If these genera are properly described and figured, their appendages are typically crustacean, and fundamentally in agreement with those of Marrella. The relation to the Trilobita is evidently close, the principal differences being the absence of facial sutures and the presence of true antennæ. I am therefore transferring the Aglaspidæ from the Merostomata to a new subclass under the Crustacea.
The spiders have the head and thorax fused, the abdomen unsegmented except in the most primitive suborder, and so appear even less trilobite-like than the insects. The appendages likewise are highly specialized. The cephalothorax bears six pairs of appendages, the first of which are the pre-oral cheliceræ, while behind the mouth are the pedipalpi and four pairs of ambulatory legs. The posterior pairs of walking legs belong to the thorax, but the anterior ones are to be homologized with the maxillæ of Crustacea, so that the spiders are like the trilobites in having functional walking legs on the head.

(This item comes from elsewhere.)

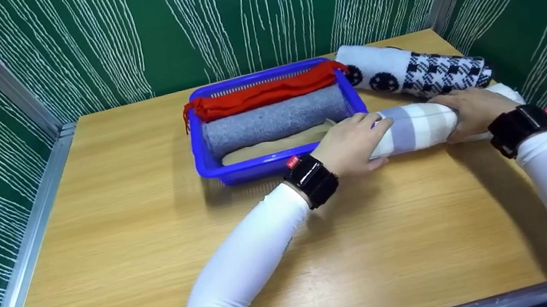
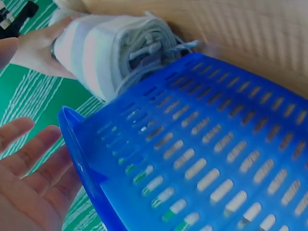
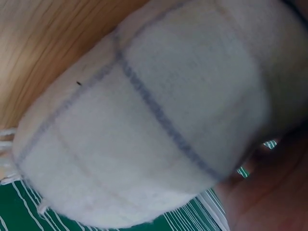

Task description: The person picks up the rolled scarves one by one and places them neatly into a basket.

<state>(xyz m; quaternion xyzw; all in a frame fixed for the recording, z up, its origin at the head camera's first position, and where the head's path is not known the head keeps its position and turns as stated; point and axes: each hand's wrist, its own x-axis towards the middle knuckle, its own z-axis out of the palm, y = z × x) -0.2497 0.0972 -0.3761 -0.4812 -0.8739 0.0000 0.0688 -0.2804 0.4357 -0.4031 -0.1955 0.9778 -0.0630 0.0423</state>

The chief likenesses are, however, seen in the very young. On the germ band there appear a pair of buds in front of the rudiments of the cheliceræ which later unite to form the rostrum of the adult. At the time these buds appear, the cheliceræ are post-oral, but afterward move forward so that both rostrum and cheliceræ are in front of the mouth. The rostrum is therefore the product of the union of the antennules, and the cheliceræ are to be homologized with the antennæ. There seems to be some doubt about the homology of the pedipalps with the mandibles, as at least one investigator claims to have found rudiments of a segment between the one bearing the cheliceræ and that with the pedipalps.
Jaworowski (Zool. Anzeiger, 1891, p. 173, fig. 4) has figured the pedipalp from the germ band of Trochosa singoriensis, and called attention to the fact that it consists of a coxopodite and two segmented branches which may be interpreted as exopodite and endopodite. He designated as exopodite the longer branch which persists in the adult, but since the ambulatory legs of Crustacea are endopodites, that would seem a more likely interpretation. As the figure is drawn, the so called endopodite would appear to spring from the proximal segment of the "exopodite." If the two terms were interchanged, the homology with the limb of the trilobite or other crustacean would be quite perfect.
In the young, the abdomen is segmented and the anterior segments develop limb-buds, the first pair of which become the lung books and the last two pairs the spinnerets of the adult. There seems to be some question about the number of segments. Montgomery (Jour. Morphology, vol. 20, 1909, p. 337). reviewing the literature, finds that from eight to twelve have been seen in front of the anal segment. The number seem to vary with the species studied. This of course suggests connection with the anomomeristic trilobites.
The oldest true spiders are found in the Pennsylvanian, and several genera are now known. The head and thorax are fused completely, but the abdomen is distinctly segmented. Some of the Anthracomarti resemble the trilobites more closely than do the Araneæ, as they lack the constriction between the cephalothorax and abdomen. The spiders of the Pennsylvanian have this constriction less perfectly developed than do modern Araneæ, and occupy an intermediate position in this respect. In the Anthracomarti, the pedipalpi are simple, pediform, and all the appendages have very much the appearance of the coxopodites and endopodites of trilobites. Cheliceræ are not known, and pleural lobes are well developed in this group. Anthracomarti have not yet been found in strata older than the Pennsylvanian, but they seem to be to a certain extent intermediate between true spiders and the marine arachnid.
Insecta.
Handlirsch (in several papers, most of which are collected in "Die Fossilen Insekten," 1908) has attempted to show that all the Arthropoda can be derived from the Trilobita, and has advocated the view that the Insecta sprang directly from that group, without the intervention of other tracheate stock. At first sight, this transformation seems almost an impossibility, and the view does not seem to have gained any great headway among entomologists in the fourteen years since it was first promulgated. If an adult trilobite be compared with an adult modern insect, few likenesses will be seen, but when the trilobite is stripped of its specializations and compared with the germ-band of a primitive insect, the theory begins to seem more possible.
Handlirsch really presented very little specific evidence in favor of his theory. In fact, one gets the impression that he has insisted on only two points. Firstly, that the most ancient known insects, the Palæodictyoptera, were amphibious, and their larvæ, which lived in water, were very like the adult. Secondly, that the wings of the Palæodictyoptera probably worked vertically only, and the two main wings were homologous with rudimentary wing-like outgrowths on each segment of the body. These outgrowths have the appearance of, and might have been derived from, the pleural lobes of trilobites.